Want to learn more? Read the whole article at this link.

Coffee is also a significant export for the Ethiopian economy, with over 60% of their export product being coffee. Noting how much I pay for a cup of plain black coffee at a designer chain coffee house or even for a pound of beans at the grocery, one may assume that the coffee industry would be a decent business to get into.

Good for the corporations, bad for the farmer. To quote the documentary mentioned below, for every 3 dollar drink purchased at a chain coffee house, the farmers sees .03 cents. The farmer sees a whopping 1% of the profit. Are you convinced to buy fair trade yet?

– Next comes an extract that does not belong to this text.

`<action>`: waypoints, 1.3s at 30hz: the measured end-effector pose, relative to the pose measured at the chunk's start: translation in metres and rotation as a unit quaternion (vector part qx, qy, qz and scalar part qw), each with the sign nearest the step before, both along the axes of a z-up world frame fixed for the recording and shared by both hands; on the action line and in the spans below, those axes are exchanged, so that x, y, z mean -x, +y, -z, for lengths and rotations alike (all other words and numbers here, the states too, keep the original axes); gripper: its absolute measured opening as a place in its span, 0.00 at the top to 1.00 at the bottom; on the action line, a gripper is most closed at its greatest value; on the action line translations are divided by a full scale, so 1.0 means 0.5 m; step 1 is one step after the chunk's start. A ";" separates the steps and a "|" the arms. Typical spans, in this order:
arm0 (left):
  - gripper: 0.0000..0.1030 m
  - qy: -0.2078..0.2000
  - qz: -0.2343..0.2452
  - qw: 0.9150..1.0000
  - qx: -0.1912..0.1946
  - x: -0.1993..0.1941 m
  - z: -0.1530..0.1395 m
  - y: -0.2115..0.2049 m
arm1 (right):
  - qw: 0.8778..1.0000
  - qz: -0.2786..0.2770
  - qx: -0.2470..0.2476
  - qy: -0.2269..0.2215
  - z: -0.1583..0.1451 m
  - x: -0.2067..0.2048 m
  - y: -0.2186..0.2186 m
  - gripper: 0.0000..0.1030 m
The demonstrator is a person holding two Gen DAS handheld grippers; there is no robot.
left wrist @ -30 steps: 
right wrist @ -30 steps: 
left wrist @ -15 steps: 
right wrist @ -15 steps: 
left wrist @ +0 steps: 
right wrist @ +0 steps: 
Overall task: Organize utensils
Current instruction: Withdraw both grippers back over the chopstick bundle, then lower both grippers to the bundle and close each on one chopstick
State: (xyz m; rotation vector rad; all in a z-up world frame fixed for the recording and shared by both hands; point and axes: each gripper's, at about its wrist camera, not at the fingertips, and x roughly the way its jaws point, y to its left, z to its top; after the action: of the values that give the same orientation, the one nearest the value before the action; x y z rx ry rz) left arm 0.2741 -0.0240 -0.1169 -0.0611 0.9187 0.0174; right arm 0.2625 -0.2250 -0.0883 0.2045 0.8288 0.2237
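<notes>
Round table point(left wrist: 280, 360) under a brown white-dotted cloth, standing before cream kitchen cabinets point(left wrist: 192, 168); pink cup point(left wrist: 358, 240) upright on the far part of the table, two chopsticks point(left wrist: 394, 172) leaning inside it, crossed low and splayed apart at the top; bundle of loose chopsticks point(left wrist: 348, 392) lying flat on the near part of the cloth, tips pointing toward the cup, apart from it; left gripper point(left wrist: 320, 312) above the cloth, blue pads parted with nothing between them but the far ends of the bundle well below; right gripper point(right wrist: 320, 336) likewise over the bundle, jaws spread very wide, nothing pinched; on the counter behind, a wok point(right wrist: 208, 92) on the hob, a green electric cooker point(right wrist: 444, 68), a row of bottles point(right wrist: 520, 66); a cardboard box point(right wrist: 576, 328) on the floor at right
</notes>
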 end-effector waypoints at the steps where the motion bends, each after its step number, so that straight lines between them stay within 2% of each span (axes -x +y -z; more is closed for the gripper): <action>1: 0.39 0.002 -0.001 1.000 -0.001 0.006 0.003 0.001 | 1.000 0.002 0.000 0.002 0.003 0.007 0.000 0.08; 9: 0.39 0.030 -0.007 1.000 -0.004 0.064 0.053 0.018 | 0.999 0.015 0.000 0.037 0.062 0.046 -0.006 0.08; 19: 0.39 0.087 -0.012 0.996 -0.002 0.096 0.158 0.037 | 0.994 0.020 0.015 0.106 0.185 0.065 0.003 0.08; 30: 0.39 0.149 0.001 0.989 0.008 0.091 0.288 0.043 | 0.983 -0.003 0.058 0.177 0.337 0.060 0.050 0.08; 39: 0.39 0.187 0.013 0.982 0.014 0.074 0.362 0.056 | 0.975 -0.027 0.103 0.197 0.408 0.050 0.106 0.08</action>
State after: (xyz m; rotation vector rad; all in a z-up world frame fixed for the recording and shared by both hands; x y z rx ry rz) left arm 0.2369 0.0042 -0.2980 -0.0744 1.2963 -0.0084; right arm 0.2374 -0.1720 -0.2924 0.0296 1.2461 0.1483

I have only seen part of the documentary Black Gold, Wake Up and Smell the Coffee, by Nick & Marc Francis when it aired on PBS and since I have made a concerted effort to buy Ethiopian beans. I am trying to locate a copy of this not-so-uplifting documentary for a couch date with myself this weekend.

Check out the trailer below from YouTube.

Since I am perched on my soapbox, one more little request: avoid Starbucks for yet another reason or two. Also, if you live near me, Peace Coffee roasts a pretty good Ethiopian bean. You can even read their fair trade agreement with Ethiopia on their website.